* **EXERCISE DETAILS**
Repeat each entry exactly and drop the pictures.

** Opening DATA TO PROCESS block **

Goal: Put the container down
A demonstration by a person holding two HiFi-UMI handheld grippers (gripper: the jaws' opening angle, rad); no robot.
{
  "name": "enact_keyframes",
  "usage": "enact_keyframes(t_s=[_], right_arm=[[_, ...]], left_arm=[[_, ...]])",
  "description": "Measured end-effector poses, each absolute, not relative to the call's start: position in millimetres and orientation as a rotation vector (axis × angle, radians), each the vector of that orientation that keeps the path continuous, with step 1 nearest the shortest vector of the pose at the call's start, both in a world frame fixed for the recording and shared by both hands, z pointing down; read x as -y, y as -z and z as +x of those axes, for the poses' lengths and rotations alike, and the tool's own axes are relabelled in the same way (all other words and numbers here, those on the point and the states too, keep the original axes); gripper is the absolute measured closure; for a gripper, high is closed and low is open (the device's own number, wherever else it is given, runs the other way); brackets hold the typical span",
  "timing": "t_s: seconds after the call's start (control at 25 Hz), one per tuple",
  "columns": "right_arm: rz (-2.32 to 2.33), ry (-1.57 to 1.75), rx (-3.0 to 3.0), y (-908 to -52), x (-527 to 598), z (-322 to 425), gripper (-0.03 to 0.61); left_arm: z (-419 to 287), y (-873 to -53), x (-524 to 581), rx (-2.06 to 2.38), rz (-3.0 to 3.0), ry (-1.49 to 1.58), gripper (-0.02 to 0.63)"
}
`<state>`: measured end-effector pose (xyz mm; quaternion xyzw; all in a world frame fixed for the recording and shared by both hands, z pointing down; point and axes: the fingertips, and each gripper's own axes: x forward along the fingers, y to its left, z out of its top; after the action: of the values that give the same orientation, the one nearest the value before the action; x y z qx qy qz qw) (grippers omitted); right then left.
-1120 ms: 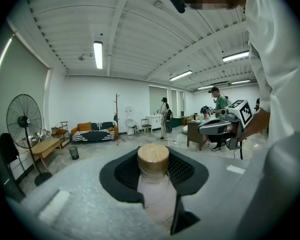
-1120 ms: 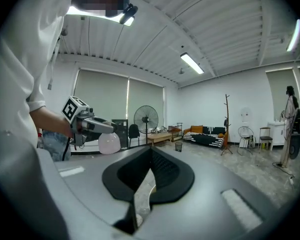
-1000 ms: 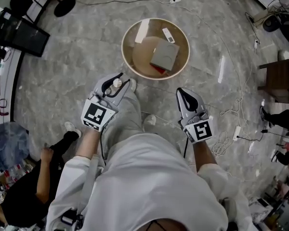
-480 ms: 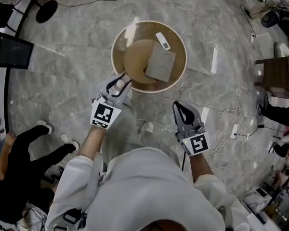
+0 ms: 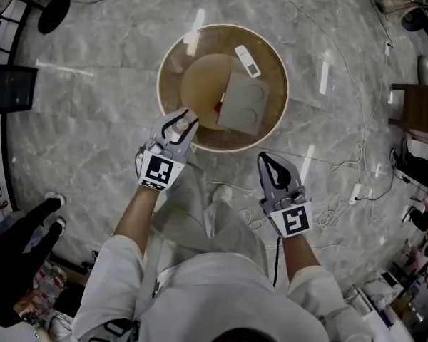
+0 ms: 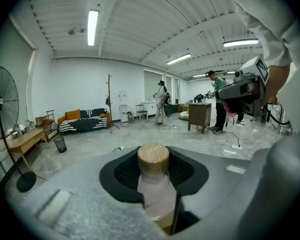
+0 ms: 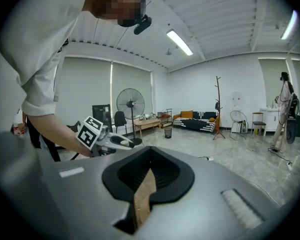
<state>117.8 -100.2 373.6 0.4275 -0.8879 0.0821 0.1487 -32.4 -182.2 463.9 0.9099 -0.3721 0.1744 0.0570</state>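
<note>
The container [image 6: 154, 186] is a small clear bottle with a cork cap [image 6: 153, 158]. My left gripper [image 6: 154, 176] is shut on it, and the bottle stands upright between the jaws. In the head view the left gripper [image 5: 178, 127] with the container [image 5: 176, 127] hovers over the near rim of a round wooden table [image 5: 168, 61]. My right gripper [image 5: 274, 171] hangs over the floor, nearer me and right of the table. In the right gripper view a thin brown card [image 7: 144, 196] is pinched between the right gripper's [image 7: 146, 184] jaws.
On the table lie a grey square box [image 5: 244, 104], a white remote [image 5: 247, 60] and a small red item [image 5: 217, 106]. Cables and a power strip [image 5: 355, 191] trail over the floor at right. A dark cabinet [image 5: 421, 109] stands far right; a person in black [image 5: 18, 258] is at lower left.
The left gripper with the container has moved forward from above my leg to the table's near rim. The table now sits closer. The person in black has drawn back to the left.
</note>
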Motion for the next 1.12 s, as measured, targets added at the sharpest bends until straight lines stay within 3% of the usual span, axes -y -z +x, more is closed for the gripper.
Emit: enact_keyframes(t_s=[1.12], right_arm=[[1.225,-0.326,2.566,-616,191,74,0.574]], left_arm=[[-18,-713,260,0.981,2.795,-0.543,0.491]])
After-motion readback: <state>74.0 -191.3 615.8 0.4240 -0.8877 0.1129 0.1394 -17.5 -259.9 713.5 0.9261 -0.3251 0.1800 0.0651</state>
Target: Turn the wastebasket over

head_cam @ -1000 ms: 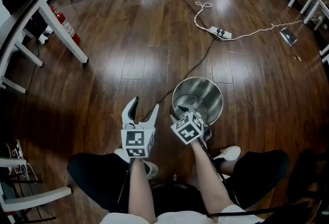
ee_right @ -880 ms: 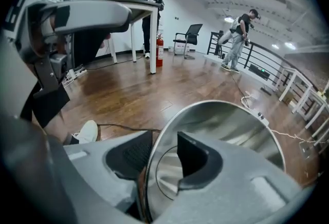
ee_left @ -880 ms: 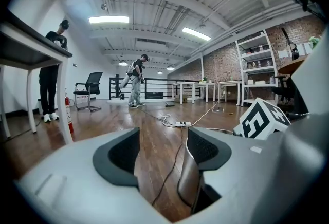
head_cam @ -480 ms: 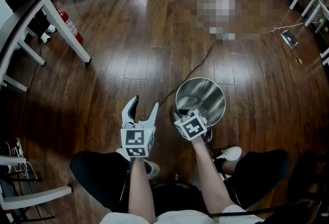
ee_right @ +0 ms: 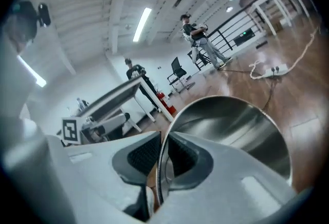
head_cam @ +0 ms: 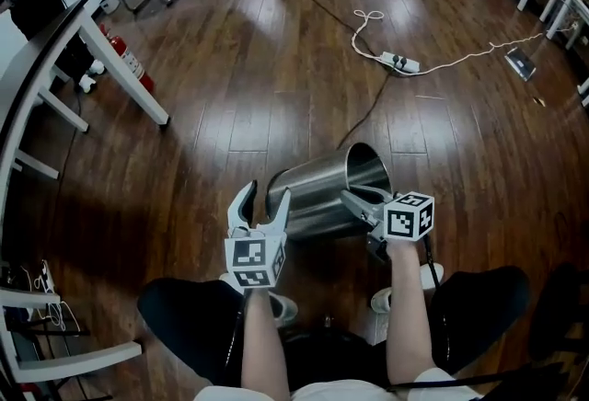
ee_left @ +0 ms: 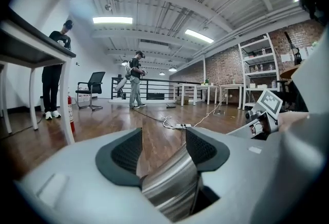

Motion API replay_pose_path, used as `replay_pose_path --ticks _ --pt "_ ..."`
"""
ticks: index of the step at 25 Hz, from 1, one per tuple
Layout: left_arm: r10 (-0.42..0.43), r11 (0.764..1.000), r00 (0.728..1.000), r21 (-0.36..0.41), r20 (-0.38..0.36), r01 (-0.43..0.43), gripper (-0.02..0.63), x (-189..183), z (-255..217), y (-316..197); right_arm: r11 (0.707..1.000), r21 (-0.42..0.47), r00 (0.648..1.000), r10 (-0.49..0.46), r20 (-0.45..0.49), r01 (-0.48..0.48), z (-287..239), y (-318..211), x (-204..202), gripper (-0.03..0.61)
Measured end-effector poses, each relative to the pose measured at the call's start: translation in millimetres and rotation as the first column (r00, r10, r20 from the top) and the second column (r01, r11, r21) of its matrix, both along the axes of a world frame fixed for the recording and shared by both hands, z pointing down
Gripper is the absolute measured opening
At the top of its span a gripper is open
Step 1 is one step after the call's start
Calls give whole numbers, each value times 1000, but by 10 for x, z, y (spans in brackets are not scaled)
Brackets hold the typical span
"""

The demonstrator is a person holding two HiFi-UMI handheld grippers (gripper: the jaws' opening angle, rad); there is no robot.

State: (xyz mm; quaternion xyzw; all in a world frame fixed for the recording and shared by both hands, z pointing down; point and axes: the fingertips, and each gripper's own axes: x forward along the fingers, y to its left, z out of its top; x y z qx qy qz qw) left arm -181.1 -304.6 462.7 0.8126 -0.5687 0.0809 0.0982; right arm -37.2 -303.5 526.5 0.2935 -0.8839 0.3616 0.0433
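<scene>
Here, wastebasket (head_cam: 322, 192) tipped sideways, right gripper (head_cam: 354, 200) clamped on its rim, left gripper (head_cam: 265, 199) closing around its base, perhaps touching

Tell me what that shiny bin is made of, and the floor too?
The wastebasket looks like metal, probably stainless steel. It is silvery and smooth, and it mirrors the light in streaks. The floor looks like dark wood boards with a glossy coat: you can see plank seams, grain and bright glare. It could also be wood-look laminate.
</scene>
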Motion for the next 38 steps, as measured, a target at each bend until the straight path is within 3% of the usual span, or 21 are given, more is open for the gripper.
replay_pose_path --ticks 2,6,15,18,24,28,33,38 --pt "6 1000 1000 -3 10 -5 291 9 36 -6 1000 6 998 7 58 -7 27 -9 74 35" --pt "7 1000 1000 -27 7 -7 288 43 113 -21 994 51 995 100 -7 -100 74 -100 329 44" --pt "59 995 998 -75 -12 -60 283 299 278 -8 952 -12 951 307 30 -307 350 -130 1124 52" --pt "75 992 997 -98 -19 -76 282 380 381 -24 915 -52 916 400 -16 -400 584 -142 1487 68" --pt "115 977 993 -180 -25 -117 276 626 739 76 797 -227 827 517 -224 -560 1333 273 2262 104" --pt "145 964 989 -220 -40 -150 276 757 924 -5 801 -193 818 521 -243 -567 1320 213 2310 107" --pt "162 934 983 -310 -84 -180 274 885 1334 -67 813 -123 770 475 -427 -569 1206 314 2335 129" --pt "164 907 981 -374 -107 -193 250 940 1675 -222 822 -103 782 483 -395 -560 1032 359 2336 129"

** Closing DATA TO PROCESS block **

* **PROBLEM SOLUTION**
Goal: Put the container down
A demonstration by a person holding two HiFi-UMI handheld grippers (gripper: the jaws' opening angle, rad); no robot.
{
  "name": "enact_keyframes",
  "usage": "enact_keyframes(t_s=[_], right_arm=[[_, ...]], left_arm=[[_, ...]])",
  "description": "Measured end-effector poses, each absolute, not relative to the call's start: position in millimetres and orientation as a rotation vector (axis × angle, radians), each the vector of that orientation that keeps the path continuous, with step 1 nearest the shortest vector of the pose at the call's start, both in a world frame fixed for the recording and shared by both hands, z pointing down; read x as -y, y as -z and z as +x of those axes, for the poses' lengths and rotations alike, and the tool's own axes are relabelled in the same way (all other words and numbers here, those on the point and the states too, keep the original axes); gripper is the absolute measured closure; for a gripper, high is closed and low is open (the device's own number, wherever else it is given, runs the other way); brackets hold the typical span",
  "timing": "t_s: seconds after the call's start (control at 25 Hz), one per tuple",
  "columns": "right_arm: rz (-2.32 to 2.33), ry (-1.57 to 1.75), rx (-3.0 to 3.0), y (-908 to -52), x (-527 to 598), z (-322 to 425), gripper (-0.03 to 0.61); left_arm: z (-419 to 287), y (-873 to -53), x (-524 to 581), rx (-2.06 to 2.38), rz (-3.0 to 3.0), ry (-1.49 to 1.58), gripper (-0.02 to 0.63)"
}
`<state>`: measured end-effector pose (xyz mm; quaternion xyzw; all in a world frame fixed for the recording and shared by both hands, z pointing down; point and axes: the fingertips, and each gripper's own axes: x forward along the fingers, y to its left, z out of its top; after the action: of the values that give the same orientation, the one nearest the value before the action; x y z qx qy qz qw) (grippers omitted); right then left.
-1120 ms: 
-1120 ms: 
-1000 ms: 
-480 ms: 
+0 ms: 
+0 ms: 
+0 ms: 
<state>117.8 -100.2 373.6 0.4275 -0.8879 0.0821 0.1487 -32.4 -182.2 463.9 0.9099 -0.3721 0.1744 0.0570</state>
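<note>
The container [image 6: 154, 186] is a small clear bottle with a cork cap [image 6: 153, 158]. My left gripper [image 6: 154, 176] is shut on it, and the bottle stands upright between the jaws. In the head view the left gripper [image 5: 178, 127] with the container [image 5: 176, 127] hovers over the near rim of a round wooden table [image 5: 168, 61]. My right gripper [image 5: 274, 171] hangs over the floor, nearer me and right of the table. In the right gripper view a thin brown card [image 7: 144, 196] is pinched between the right gripper's [image 7: 146, 184] jaws.
On the table lie a grey square box [image 5: 244, 104], a white remote [image 5: 247, 60] and a small red item [image 5: 217, 106]. Cables and a power strip [image 5: 355, 191] trail over the floor at right. A dark cabinet [image 5: 421, 109] stands far right; a person in black [image 5: 18, 258] is at lower left.
The left gripper with the container has moved forward from above my leg to the table's near rim. The table now sits closer. The person in black has drawn back to the left.
</note>
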Motion for the next 1.12 s, as measured, targets added at the sharpest bends until straight lines stay within 3% of the usual span, axes -y -z +x, more is closed for the gripper.
Emit: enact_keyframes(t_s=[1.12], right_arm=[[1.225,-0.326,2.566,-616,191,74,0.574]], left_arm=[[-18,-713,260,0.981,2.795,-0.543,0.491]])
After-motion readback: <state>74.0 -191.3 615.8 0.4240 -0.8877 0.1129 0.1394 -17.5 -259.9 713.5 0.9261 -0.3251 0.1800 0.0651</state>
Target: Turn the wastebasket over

head_cam @ -1000 ms: 
ee_right @ -880 ms: 
ee_left @ -880 ms: 
head_cam @ -480 ms: 
ee_right @ +0 ms: 
head_cam @ +0 ms: 
ee_left @ +0 ms: 

Motion API replay_pose_path, used as `replay_pose_path --ticks _ --pt "_ ..."`
"""
ticks: index of the step at 25 Hz, from 1, one per tuple
Layout: left_arm: r10 (-0.42..0.43), r11 (0.764..1.000), r00 (0.728..1.000), r21 (-0.36..0.41), r20 (-0.38..0.36), r01 (-0.43..0.43), gripper (-0.02..0.63), x (-189..183), z (-255..217), y (-316..197); right_arm: r11 (0.707..1.000), r21 (-0.42..0.47), r00 (0.648..1.000), r10 (-0.49..0.46), r20 (-0.45..0.49), r01 (-0.48..0.48), z (-287..239), y (-318..211), x (-204..202), gripper (-0.03..0.61)
Measured end-effector poses, each relative to the pose measured at the call's start: translation in millimetres and rotation as the first column (r00, r10, r20 from the top) and the second column (r01, r11, r21) of its matrix, both along the axes of a world frame fixed for the recording and shared by both hands, z pointing down
Gripper is the absolute measured opening
At the top of its span a gripper is open
Step 1 is one step after the call's start
Calls give whole numbers, each value times 1000, but by 10 for x, z, y (spans in brackets are not scaled)
Brackets hold the typical span
"""

The demonstrator is a person holding two HiFi-UMI handheld grippers (gripper: the jaws' opening angle, rad); there is no robot.

State: (xyz mm; quaternion xyzw; all in a world frame fixed for the recording and shared by both hands, z pointing down; point and axes: the fingertips, and each gripper's own axes: x forward along the fingers, y to its left, z out of its top; x y z qx qy qz qw) left arm -181.1 -304.6 462.7 0.8126 -0.5687 0.0809 0.0982; right arm -37.2 -303.5 526.5 0.2935 -0.8839 0.3616 0.0433
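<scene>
Here, wastebasket (head_cam: 322, 192) tipped sideways, right gripper (head_cam: 354, 200) clamped on its rim, left gripper (head_cam: 265, 199) closing around its base, perhaps touching

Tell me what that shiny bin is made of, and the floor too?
The wastebasket looks like metal, probably stainless steel. It is silvery and smooth, and it mirrors the light in streaks. The floor looks like dark wood boards with a glossy coat: you can see plank seams, grain and bright glare. It could also be wood-look laminate.
</scene>
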Motion for the next 38 steps, as measured, a target at each bend until the straight path is within 3% of the usual span, or 21 are given, more is open for the gripper.
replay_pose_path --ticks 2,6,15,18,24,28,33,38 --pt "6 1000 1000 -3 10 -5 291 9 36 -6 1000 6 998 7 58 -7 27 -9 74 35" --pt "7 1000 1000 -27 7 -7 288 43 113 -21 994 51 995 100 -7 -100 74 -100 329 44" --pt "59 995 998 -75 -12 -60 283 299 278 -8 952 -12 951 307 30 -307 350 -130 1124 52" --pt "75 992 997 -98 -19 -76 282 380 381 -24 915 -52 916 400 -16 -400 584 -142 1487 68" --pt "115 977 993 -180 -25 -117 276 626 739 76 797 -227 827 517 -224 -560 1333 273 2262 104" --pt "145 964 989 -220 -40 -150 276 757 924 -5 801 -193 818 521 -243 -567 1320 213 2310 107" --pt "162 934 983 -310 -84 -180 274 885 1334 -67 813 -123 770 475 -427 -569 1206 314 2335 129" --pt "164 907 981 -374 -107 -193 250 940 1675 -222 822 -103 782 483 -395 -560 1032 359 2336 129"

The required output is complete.